**WORK TO BE COMPLETED:**
The reply must repeat the listing below exactly and carry none of its pictures.

**DATA EXTRACT:**
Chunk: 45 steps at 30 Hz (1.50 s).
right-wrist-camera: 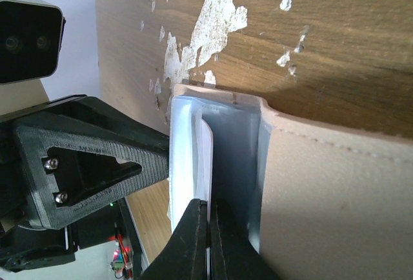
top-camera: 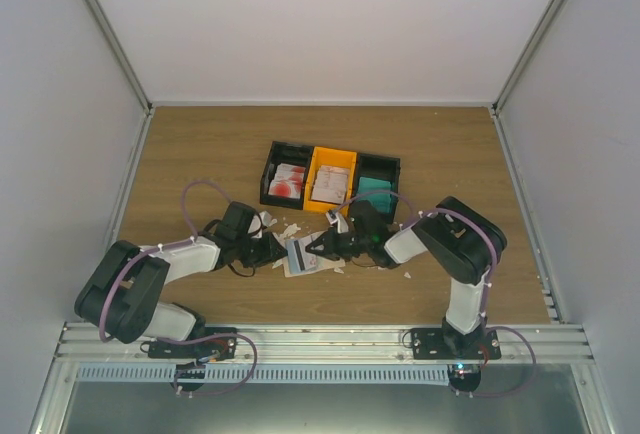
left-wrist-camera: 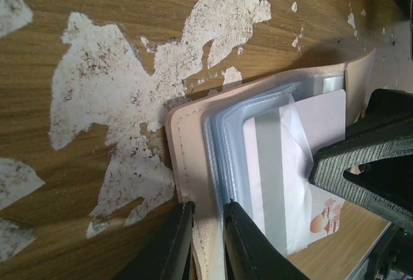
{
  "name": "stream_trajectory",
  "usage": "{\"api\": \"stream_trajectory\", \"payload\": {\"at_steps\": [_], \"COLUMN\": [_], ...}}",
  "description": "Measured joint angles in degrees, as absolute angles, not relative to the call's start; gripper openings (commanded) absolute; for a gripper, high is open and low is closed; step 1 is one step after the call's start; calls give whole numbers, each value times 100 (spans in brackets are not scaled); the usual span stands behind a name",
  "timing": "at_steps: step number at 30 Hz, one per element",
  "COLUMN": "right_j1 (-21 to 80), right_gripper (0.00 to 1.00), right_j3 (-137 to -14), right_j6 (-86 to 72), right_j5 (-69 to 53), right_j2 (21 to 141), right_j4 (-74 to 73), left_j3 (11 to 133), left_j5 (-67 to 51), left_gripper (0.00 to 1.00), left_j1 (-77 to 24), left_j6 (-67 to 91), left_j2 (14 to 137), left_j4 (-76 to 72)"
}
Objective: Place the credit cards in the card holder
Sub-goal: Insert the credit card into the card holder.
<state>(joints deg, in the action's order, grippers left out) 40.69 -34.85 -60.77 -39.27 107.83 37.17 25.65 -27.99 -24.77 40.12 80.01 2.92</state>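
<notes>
Clamps soft, floppy card holder (left-wrist-camera: 187,138) cover, flat on table (top-camera: 200,154) before bins (top-camera: 271,179), with nearly closed left gripper (left-wrist-camera: 206,241). Pinches thin credit card (left-wrist-camera: 271,183) in closed right gripper (right-wrist-camera: 208,241). Likely handles stiff, light, slick; best taken by its short edge.

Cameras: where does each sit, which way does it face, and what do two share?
Top external: above and behind, looking down at the table; both arms show.
Left wrist: on left arm, facing the card holder; left end effector pinches it.
Right wrist: on right arm, facing the credit card; right end effector pinches it.
Shared: both wrist views show the card holder.
</notes>
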Motion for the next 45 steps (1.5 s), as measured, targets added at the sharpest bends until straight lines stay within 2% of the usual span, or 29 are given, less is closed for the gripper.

**SOLUTION FOR THIS EXERCISE:**
Chunk: 45 steps at 30 Hz (1.50 s).
right-wrist-camera: 
top-camera: 
left-wrist-camera: 
{
  "name": "stream_trajectory",
  "usage": "{\"api\": \"stream_trajectory\", \"payload\": {\"at_steps\": [_], \"COLUMN\": [_], ...}}",
  "description": "Measured joint angles in degrees, as absolute angles, not relative to the call's start; gripper openings (commanded) absolute; for a gripper, high is open and low is closed; step 1 is one step after the call's start; calls give whole numbers, each value times 100 (spans in brackets are not scaled); the usual span stands behind a name",
  "timing": "at_steps: step number at 30 Hz, one per element",
  "COLUMN": "right_j1 (-21 to 80), right_gripper (0.00 to 1.00), right_j3 (-137 to -14), right_j6 (-86 to 72), right_j5 (-69 to 53), right_j2 (21 to 141), right_j4 (-74 to 73), left_j3 (11 to 133), left_j5 (-67 to 51), left_gripper (0.00 to 1.00), left_j1 (-77 to 24), left_j6 (-67 to 91), left_j2 (14 to 137), left_j4 (-76 to 72)"
}
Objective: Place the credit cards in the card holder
Sub-goal: Insert the credit card into the card holder.
<state>(joints deg, in the action's order, grippers left out) 40.69 -34.85 -60.77 -39.27 107.83 37.17 25.65 -27.99 -24.77 40.12 80.01 2.92</state>
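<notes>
Clamps soft, floppy card holder (left-wrist-camera: 187,138) cover, flat on table (top-camera: 200,154) before bins (top-camera: 271,179), with nearly closed left gripper (left-wrist-camera: 206,241). Pinches thin credit card (left-wrist-camera: 271,183) in closed right gripper (right-wrist-camera: 208,241). Likely handles stiff, light, slick; best taken by its short edge.

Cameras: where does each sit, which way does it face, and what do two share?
Top external: above and behind, looking down at the table; both arms show.
Left wrist: on left arm, facing the card holder; left end effector pinches it.
Right wrist: on right arm, facing the credit card; right end effector pinches it.
Shared: both wrist views show the card holder.
</notes>
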Motion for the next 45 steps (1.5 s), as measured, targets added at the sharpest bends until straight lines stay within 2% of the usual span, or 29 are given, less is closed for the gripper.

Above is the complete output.